It’s alright I suppose – last night I watched the opening ceremony for an hour and a half till I got Spectacle Overload and fell asleep. The Chinese are justifiably proud of their recent economic progress, and want to show off a bit, like Japan at the time of the Tokyo Olympics when the Bullet Train had just been built and the nightmare of the war and its aftermath seemed over. Of course China still has a lot of unfinished business, politically maybe most of all. The long post-war hold on power of the LDP in Japan might look a bit suspicious democratically, and certainly allowed a lot of corruption to creep into the system, but at least they could be thrown out of power in elections in principle, actually were on one occasion I remember, and might well be at the next one… No such chance in China. Control on access to information and freedom of expression make it easy for rulers to do whatever they want, and corruption, at least at the local level, seems to be rife.
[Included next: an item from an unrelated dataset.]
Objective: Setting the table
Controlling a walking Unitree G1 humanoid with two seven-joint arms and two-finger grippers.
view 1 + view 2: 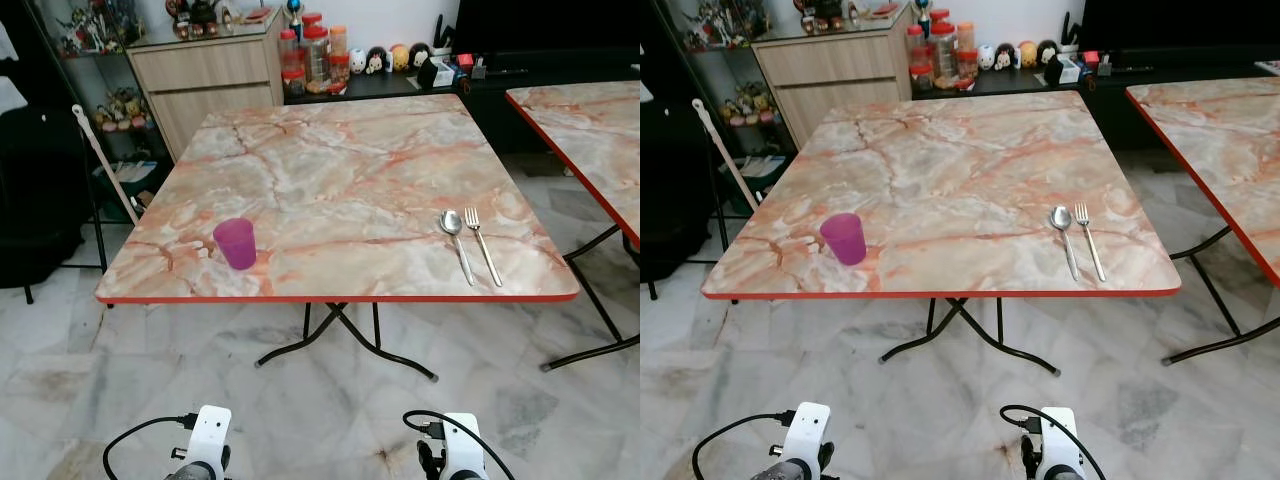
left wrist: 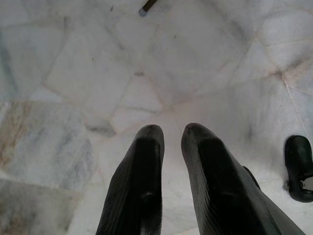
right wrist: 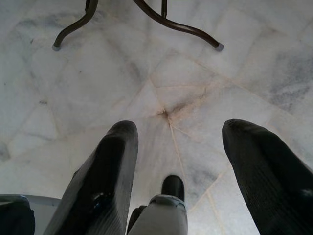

Add a devastated environment, huge inequality of income, no free education or free medical care any more, numerous riots and protests all over the country and the potential for some kind of explosion is certainly there. It wouldn’t be nice for anyone, inside or outside the country. (Still, we have the encouraging example of South Africa, which seemed to be headed for a bloodbath till the white minority peacefully handed over power.)

Anyway, the Olympics – Chinese tend to get very indignant at the idea that the Tibetans or Uighurs might take advantage of this opportunity to express their grievances, but they’ve certainly got plenty to be aggreaved about and I wouldn’t be that surprised if there were some incidents. Otherwise, good luck to the athletes who’ve prepared so long for the Big Event!

Fingers crossed.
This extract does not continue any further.